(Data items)
____________________

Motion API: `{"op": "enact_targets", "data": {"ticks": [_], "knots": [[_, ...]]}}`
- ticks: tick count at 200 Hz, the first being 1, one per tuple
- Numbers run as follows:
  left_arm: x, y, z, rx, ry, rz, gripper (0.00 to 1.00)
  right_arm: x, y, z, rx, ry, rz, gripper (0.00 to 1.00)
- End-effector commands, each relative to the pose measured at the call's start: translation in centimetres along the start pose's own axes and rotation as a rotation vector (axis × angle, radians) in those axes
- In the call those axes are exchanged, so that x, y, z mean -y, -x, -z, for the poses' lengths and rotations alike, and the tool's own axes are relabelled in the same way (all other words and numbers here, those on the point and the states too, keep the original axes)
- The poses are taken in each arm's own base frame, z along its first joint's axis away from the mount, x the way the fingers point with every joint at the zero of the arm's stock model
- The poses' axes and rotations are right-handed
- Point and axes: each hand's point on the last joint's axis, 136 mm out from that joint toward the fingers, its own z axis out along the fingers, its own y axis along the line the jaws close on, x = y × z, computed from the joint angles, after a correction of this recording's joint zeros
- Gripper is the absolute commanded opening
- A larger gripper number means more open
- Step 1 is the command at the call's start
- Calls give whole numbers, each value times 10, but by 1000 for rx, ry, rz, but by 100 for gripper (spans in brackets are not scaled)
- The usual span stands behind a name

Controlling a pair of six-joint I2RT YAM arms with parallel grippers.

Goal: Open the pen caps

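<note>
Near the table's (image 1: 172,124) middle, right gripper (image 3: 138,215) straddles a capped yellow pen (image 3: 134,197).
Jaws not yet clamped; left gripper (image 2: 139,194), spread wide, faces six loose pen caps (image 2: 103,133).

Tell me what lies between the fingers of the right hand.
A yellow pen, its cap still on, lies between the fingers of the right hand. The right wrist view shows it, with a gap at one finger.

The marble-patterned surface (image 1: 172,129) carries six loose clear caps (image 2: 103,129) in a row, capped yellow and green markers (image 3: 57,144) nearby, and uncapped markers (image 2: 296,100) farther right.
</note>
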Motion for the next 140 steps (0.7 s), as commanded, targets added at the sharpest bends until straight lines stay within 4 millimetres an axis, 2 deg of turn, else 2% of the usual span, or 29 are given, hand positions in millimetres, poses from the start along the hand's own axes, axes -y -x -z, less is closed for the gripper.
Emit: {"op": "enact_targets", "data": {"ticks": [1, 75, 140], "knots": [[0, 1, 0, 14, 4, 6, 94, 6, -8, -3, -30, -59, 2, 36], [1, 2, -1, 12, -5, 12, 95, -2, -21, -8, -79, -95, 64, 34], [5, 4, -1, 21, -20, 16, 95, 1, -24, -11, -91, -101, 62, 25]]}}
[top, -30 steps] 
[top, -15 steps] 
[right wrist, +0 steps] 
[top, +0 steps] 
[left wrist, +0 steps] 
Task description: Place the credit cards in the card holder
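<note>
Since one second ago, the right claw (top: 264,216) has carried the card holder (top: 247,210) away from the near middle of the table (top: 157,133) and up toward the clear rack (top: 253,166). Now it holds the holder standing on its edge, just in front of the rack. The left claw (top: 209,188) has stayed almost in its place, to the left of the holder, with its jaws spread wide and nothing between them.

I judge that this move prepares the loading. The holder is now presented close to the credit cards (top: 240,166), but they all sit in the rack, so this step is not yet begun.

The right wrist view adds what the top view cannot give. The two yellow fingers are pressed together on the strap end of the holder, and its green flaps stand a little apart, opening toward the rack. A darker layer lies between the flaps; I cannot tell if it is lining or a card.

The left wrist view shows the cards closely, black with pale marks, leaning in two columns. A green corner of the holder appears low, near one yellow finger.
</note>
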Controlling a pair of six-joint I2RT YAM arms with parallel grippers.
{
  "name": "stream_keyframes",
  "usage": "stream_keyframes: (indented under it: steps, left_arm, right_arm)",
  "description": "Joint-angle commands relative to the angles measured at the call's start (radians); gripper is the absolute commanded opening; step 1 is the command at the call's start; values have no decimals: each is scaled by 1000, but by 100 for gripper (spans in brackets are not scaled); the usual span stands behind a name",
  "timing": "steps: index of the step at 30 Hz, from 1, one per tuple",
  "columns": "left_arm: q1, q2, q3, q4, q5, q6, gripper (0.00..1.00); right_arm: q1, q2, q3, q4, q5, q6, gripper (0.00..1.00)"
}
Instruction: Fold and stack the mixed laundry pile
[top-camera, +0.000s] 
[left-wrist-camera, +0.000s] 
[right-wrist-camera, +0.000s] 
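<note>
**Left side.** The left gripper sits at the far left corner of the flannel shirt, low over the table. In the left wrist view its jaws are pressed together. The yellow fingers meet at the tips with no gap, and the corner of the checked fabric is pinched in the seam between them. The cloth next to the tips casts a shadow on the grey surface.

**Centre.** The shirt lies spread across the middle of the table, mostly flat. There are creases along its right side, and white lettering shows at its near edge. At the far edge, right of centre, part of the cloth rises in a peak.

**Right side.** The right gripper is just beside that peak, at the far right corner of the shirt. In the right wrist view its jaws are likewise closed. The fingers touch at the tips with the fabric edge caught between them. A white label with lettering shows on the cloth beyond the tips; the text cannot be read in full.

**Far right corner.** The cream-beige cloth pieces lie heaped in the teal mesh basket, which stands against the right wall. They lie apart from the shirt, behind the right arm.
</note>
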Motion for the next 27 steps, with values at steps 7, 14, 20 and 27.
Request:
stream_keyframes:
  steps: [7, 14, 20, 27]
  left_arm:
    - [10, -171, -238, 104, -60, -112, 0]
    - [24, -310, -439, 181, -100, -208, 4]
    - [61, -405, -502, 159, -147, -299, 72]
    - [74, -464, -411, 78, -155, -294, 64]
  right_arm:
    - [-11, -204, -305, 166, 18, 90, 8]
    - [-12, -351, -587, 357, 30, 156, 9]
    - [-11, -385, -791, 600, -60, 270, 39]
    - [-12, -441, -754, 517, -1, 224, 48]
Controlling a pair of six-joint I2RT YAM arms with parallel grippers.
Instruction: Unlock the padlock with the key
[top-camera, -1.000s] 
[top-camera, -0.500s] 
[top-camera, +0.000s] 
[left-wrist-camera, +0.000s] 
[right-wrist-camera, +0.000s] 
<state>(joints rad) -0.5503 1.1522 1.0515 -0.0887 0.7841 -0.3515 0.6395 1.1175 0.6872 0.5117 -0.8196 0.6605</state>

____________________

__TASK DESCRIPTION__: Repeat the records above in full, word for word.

__PROBLEM SOLUTION__:
Motion API: `{"op": "enact_targets", "data": {"ticks": [_], "knots": [[_, ...]]}}`
- ticks: tick count at 200 Hz, the first being 1, one per tuple
- Numbers run as follows:
  left_arm: x, y, z, rx, ry, rz, gripper (0.00 to 1.00)
  right_arm: x, y, z, rx, ry, rz, gripper (0.00 to 1.00)
- End-effector commands, each relative to the pose measured at the call's start: translation in centimetres along the start pose's own axes and rotation as a rotation vector (axis × angle, radians) in those axes
- In the call those axes are exchanged, so that x, y, z mean -y, -x, -z, for the poses' lengths and rotations alike, and the tool's own axes are relabelled in the same way (all other words and numbers here, those on the point and the states too, keep the original axes)
- The poses are taken in each arm's own base frame, z along its first joint's axis away from the mount, x the way the fingers point with every joint at the zero of the arm's stock model
- The poses' axes and rotations are right-handed
- Point and axes: each hand's point on the last joint's axis, 136 mm out from that joint toward the fingers, its own z axis out along the fingers, its own y axis along the line the jaws close on, x = y × z, computed from the joint angles, after a correction of this recording's joint zeros
- Gripper is the absolute commanded opening
- A larger gripper number means more open
- Step 1 is the command at the call's start
- Calls give whole numbers, each value times 10, but by 1000 for rx, ry, rz, but by 100 for gripper (spans in brackets are not scaled)
- The usual span stands behind a name

Controlling a pair of six-joint I2RT YAM arms with parallel grippers.

Goal: Open the pen caps

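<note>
Near the table's (image 1: 172,124) middle, right gripper (image 3: 138,215) straddles a capped yellow pen (image 3: 134,197).
Jaws not yet clamped; left gripper (image 2: 139,194), spread wide, faces six loose pen caps (image 2: 103,133).

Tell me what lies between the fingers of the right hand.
A yellow pen, its cap still on, lies between the fingers of the right hand. The right wrist view shows it, with a gap at one finger.

The marble-patterned surface (image 1: 172,129) carries six loose clear caps (image 2: 103,129) in a row, capped yellow and green markers (image 3: 57,144) nearby, and uncapped markers (image 2: 296,100) farther right.
</note>
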Motion for the next 140 steps (0.7 s), as commanded, targets added at the sharpest bends until straight lines stay within 4 millimetres an axis, 2 deg of turn, else 2% of the usual span, or 29 are given, hand positions in millimetres, poses from the start along the hand's own axes, axes -y -x -z, less is closed for the gripper.
Emit: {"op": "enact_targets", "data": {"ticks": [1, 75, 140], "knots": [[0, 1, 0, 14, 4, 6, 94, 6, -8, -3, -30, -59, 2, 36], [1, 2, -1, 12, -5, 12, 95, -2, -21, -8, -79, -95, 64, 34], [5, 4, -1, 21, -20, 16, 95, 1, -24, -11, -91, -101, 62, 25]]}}
[top, -30 steps] 
[top, -15 steps] 
[right wrist, +0 steps] 
[top, +0 steps] 
[left wrist, +0 steps] 
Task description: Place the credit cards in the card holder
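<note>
Since one second ago, the right claw (top: 264,216) has carried the card holder (top: 247,210) away from the near middle of the table (top: 157,133) and up toward the clear rack (top: 253,166). Now it holds the holder standing on its edge, just in front of the rack. The left claw (top: 209,188) has stayed almost in its place, to the left of the holder, with its jaws spread wide and nothing between them.

I judge that this move prepares the loading. The holder is now presented close to the credit cards (top: 240,166), but they all sit in the rack, so this step is not yet begun.

The right wrist view adds what the top view cannot give. The two yellow fingers are pressed together on the strap end of the holder, and its green flaps stand a little apart, opening toward the rack. A darker layer lies between the flaps; I cannot tell if it is lining or a card.

The left wrist view shows the cards closely, black with pale marks, leaning in two columns. A green corner of the holder appears low, near one yellow finger.
</note>
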Controlling a pair of six-joint I2RT YAM arms with parallel grippers.
{
  "name": "stream_keyframes",
  "usage": "stream_keyframes: (indented under it: steps, left_arm, right_arm)",
  "description": "Joint-angle commands relative to the angles measured at the call's start (radians); gripper is the absolute commanded opening; step 1 is the command at the call's start; values have no decimals: each is scaled by 1000, but by 100 for gripper (spans in brackets are not scaled); the usual span stands behind a name",
  "timing": "steps: index of the step at 30 Hz, from 1, one per tuple",
  "columns": "left_arm: q1, q2, q3, q4, q5, q6, gripper (0.00..1.00); right_arm: q1, q2, q3, q4, q5, q6, gripper (0.00..1.00)"
}
Instruction: Fold and stack the mixed laundry pile
[top-camera, +0.000s] 
[left-wrist-camera, +0.000s] 
[right-wrist-camera, +0.000s] 
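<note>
**Left side.** The left gripper sits at the far left corner of the flannel shirt, low over the table. In the left wrist view its jaws are pressed together. The yellow fingers meet at the tips with no gap, and the corner of the checked fabric is pinched in the seam between them. The cloth next to the tips casts a shadow on the grey surface.

**Centre.** The shirt lies spread across the middle of the table, mostly flat. There are creases along its right side, and white lettering shows at its near edge. At the far edge, right of centre, part of the cloth rises in a peak.

**Right side.** The right gripper is just beside that peak, at the far right corner of the shirt. In the right wrist view its jaws are likewise closed. The fingers touch at the tips with the fabric edge caught between them. A white label with lettering shows on the cloth beyond the tips; the text cannot be read in full.

**Far right corner.** The cream-beige cloth pieces lie heaped in the teal mesh basket, which stands against the right wall. They lie apart from the shirt, behind the right arm.
</note>
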Motion for the next 27 steps, with values at steps 7, 14, 20 and 27.
Request:
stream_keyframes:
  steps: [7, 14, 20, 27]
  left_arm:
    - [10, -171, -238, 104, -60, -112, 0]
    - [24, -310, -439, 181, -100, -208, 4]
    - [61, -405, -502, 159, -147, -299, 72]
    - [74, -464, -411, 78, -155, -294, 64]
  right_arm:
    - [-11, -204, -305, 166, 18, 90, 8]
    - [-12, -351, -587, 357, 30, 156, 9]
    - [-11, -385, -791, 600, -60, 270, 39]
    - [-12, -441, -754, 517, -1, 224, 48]
Controlling a pair of six-joint I2RT YAM arms with parallel grippers.
Instruction: Unlock the padlock with the key
[top-camera, -1.000s] 
[top-camera, -0.500s] 
[top-camera, +0.000s] 
[left-wrist-camera, +0.000s] 
[right-wrist-camera, +0.000s] 
<state>(joints rad) -0.5503 1.1522 1.0515 -0.0887 0.7841 -0.3515 0.6395 1.1175 0.6872 0.5117 -0.8196 0.6605</state>

The output given is complete.